**What you have to do**
Exclude the pictures and reproduce the remaining data exactly as written.
──────── Supplied material
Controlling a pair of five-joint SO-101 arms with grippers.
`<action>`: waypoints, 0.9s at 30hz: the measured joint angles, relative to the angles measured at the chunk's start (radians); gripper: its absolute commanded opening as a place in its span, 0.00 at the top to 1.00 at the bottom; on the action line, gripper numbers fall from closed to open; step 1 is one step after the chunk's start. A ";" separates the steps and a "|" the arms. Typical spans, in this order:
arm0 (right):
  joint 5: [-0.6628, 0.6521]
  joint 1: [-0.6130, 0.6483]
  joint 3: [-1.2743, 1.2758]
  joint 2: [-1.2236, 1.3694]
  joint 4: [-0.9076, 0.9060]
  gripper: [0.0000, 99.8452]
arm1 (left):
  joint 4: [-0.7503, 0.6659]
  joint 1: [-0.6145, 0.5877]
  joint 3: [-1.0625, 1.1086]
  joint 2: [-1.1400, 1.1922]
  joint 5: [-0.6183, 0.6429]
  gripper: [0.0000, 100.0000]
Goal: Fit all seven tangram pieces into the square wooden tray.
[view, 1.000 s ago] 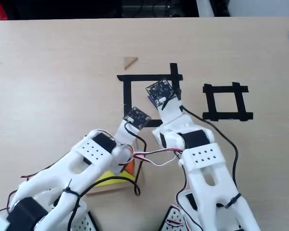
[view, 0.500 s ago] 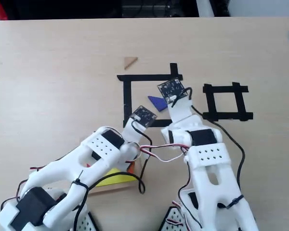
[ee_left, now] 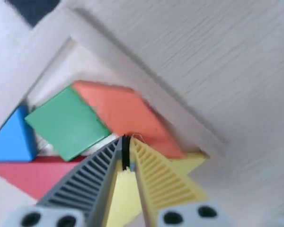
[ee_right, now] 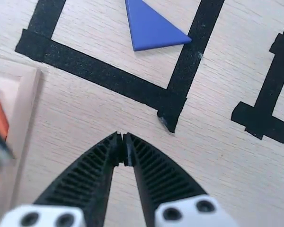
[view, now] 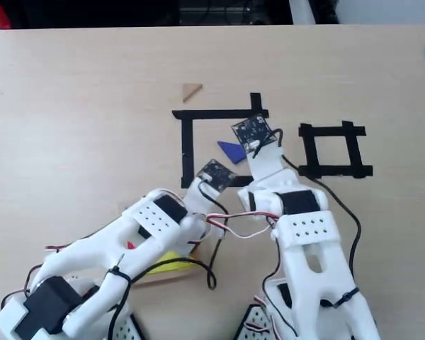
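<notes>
The square wooden tray (ee_left: 146, 80) holds an orange parallelogram (ee_left: 128, 113), a green square (ee_left: 66, 122), a blue triangle (ee_left: 12, 142), a red piece (ee_left: 33, 172) and a yellow piece (ee_left: 123, 198). My left gripper (ee_left: 125, 142) is shut, its tips low over the seam between the orange and yellow pieces. A dark blue triangle (ee_right: 151, 28) lies flat inside a black tape square (ee_right: 104, 73). Just outside that square's corner my right gripper (ee_right: 121, 138) is shut and holds nothing. In the high view the left arm (view: 156, 219) covers most of the tray (view: 159, 278), and a tan triangle (view: 191, 91) lies farther back.
A second, smaller tape square (view: 334, 150) sits to the right of the right arm (view: 297, 227). Loose cables hang between the two arms. The far half of the table (view: 92, 85) is bare wood. The tray's corner (ee_right: 23, 118) appears in the right wrist view.
The right arm swung slightly to the right and uncovered the dark blue triangle. The left arm slid forward over the tray toward the tape square, hiding the orange piece in the high view.
</notes>
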State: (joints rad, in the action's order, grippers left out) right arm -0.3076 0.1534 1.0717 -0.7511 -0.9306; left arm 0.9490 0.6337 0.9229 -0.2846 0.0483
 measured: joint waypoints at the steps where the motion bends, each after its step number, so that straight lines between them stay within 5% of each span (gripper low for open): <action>1: 0.000 0.000 0.000 0.000 0.000 0.99 | 0.020 -0.020 0.000 0.000 0.000 0.97; 10: 0.000 0.000 0.000 0.000 0.000 0.99 | 0.044 -0.086 0.009 -0.066 -0.020 0.97; 27: 0.000 0.000 0.000 0.000 0.000 0.99 | -0.005 -0.032 -0.037 0.115 -0.028 0.97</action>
State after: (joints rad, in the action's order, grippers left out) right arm -0.3076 0.1534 1.0717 -0.7511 -0.9306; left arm 0.9444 0.6015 0.8861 -0.1695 0.0207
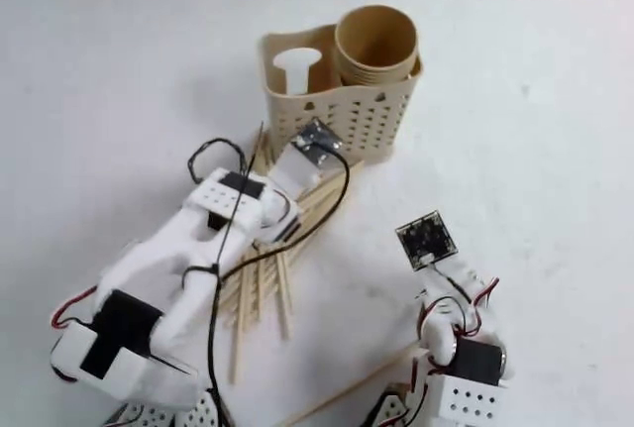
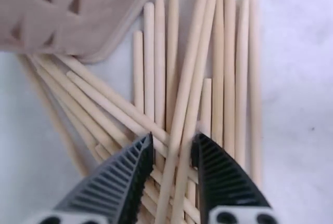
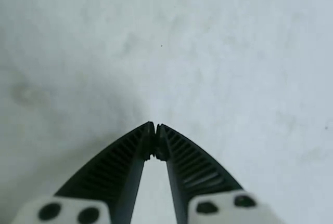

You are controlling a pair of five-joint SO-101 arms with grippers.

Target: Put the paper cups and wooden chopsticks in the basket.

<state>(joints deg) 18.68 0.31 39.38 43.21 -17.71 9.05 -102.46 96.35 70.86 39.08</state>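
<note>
Left arm [image 1: 198, 249] poised over the loose pile of pale wooden chopsticks [image 2: 229, 78], which lie on the white desk [image 1: 545, 150] against the foot of the beige perforated plastic basket [image 1: 371, 120]. The stacked brown paper cups [image 1: 376, 46] already stand inside the basket. The left arm's jaws are apart, straddling two sticks that cross the top of the pile. The right arm's jaws are together over bare desk, near a stray stick [image 1: 347, 387] lying well apart from the pile.

Likely hazards:
- Closing here may pinch both sticks, or only one, so that the other rolls free.
- Crossed sticks beneath may be dragged along.
- A long stick gripped off-centre may swing and catch the basket rim.
- The cups leave little room, and the light basket may be nudged.
</note>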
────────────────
**Result of the exercise**
Controlling a pair of five-joint SO-101 arms with grippers.
`<action>`: waypoints, 0.9s at 30hz: the measured joint angles, relative to the angles measured at the chunk's start (radians); gripper: its absolute commanded opening as a place in its span, 0.00 at the top to 1.00 at the bottom; on the action line, gripper numbers fall from closed to open; step 1 is one step after the chunk's start. A ";" separates the steps and a "|" the arms. Typical spans, in this order:
arm0 (right):
  joint 5: [-0.6628, 0.6521]
  joint 1: [-0.6130, 0.6483]
  joint 3: [-1.2743, 1.2758]
  joint 2: [-1.2236, 1.3694]
  joint 4: [-0.9076, 0.9060]
  gripper: [0.0000, 99.8452]
arm1 (left):
  joint 4: [-0.7503, 0.6659]
  joint 1: [-0.6145, 0.5877]
  joint 3: [-1.0625, 1.1086]
  joint 2: [-1.1400, 1.1922]
  joint 5: [-0.6183, 0.6429]
  gripper: [0.0000, 100.0000]
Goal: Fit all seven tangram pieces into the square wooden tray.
[view, 1.000 s ago] 
[view, 0.500 s ago] 
[ee_left, now] 
[ee_right, now] 
[view, now] 
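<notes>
The square wooden tray (ee_left: 146, 80) holds an orange parallelogram (ee_left: 128, 113), a green square (ee_left: 66, 122), a blue triangle (ee_left: 12, 142), a red piece (ee_left: 33, 172) and a yellow piece (ee_left: 123, 198). My left gripper (ee_left: 125, 142) is shut, its tips low over the seam between the orange and yellow pieces. A dark blue triangle (ee_right: 151, 28) lies flat inside a black tape square (ee_right: 104, 73). Just outside that square's corner my right gripper (ee_right: 121, 138) is shut and holds nothing. In the high view the left arm (view: 156, 219) covers most of the tray (view: 159, 278), and a tan triangle (view: 191, 91) lies farther back.
A second, smaller tape square (view: 334, 150) sits to the right of the right arm (view: 297, 227). Loose cables hang between the two arms. The far half of the table (view: 92, 85) is bare wood. The tray's corner (ee_right: 23, 118) appears in the right wrist view.
The right arm swung slightly to the right and uncovered the dark blue triangle. The left arm slid forward over the tray toward the tape square, hiding the orange piece in the high view.
</notes>
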State: (joints rad, in the action's order, grippers left out) right arm -0.3076 0.1534 1.0717 -0.7511 -0.9306; left arm 0.9490 0.6337 0.9229 -0.2846 0.0483
 measured: joint waypoints at the steps where the motion bends, each after its step number, so that straight lines between them stay within 5% of each span (gripper low for open): <action>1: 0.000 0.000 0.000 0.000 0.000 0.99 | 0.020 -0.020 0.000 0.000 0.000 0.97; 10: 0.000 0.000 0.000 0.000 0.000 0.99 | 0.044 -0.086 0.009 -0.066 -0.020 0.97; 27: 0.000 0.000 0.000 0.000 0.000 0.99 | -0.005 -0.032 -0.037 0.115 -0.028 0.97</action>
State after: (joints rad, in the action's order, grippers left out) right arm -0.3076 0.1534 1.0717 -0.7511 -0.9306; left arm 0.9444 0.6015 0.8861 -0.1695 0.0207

You are controlling a pair of five-joint SO-101 arms with grippers.

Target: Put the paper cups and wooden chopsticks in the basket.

<state>(joints deg) 18.68 0.31 39.38 43.21 -17.71 9.05 -102.46 96.35 70.86 39.08</state>
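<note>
Left arm [image 1: 198, 249] poised over the loose pile of pale wooden chopsticks [image 2: 229, 78], which lie on the white desk [image 1: 545, 150] against the foot of the beige perforated plastic basket [image 1: 371, 120]. The stacked brown paper cups [image 1: 376, 46] already stand inside the basket. The left arm's jaws are apart, straddling two sticks that cross the top of the pile. The right arm's jaws are together over bare desk, near a stray stick [image 1: 347, 387] lying well apart from the pile.

Likely hazards:
- Closing here may pinch both sticks, or only one, so that the other rolls free.
- Crossed sticks beneath may be dragged along.
- A long stick gripped off-centre may swing and catch the basket rim.
- The cups leave little room, and the light basket may be nudged.
</note>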

No further answer is required.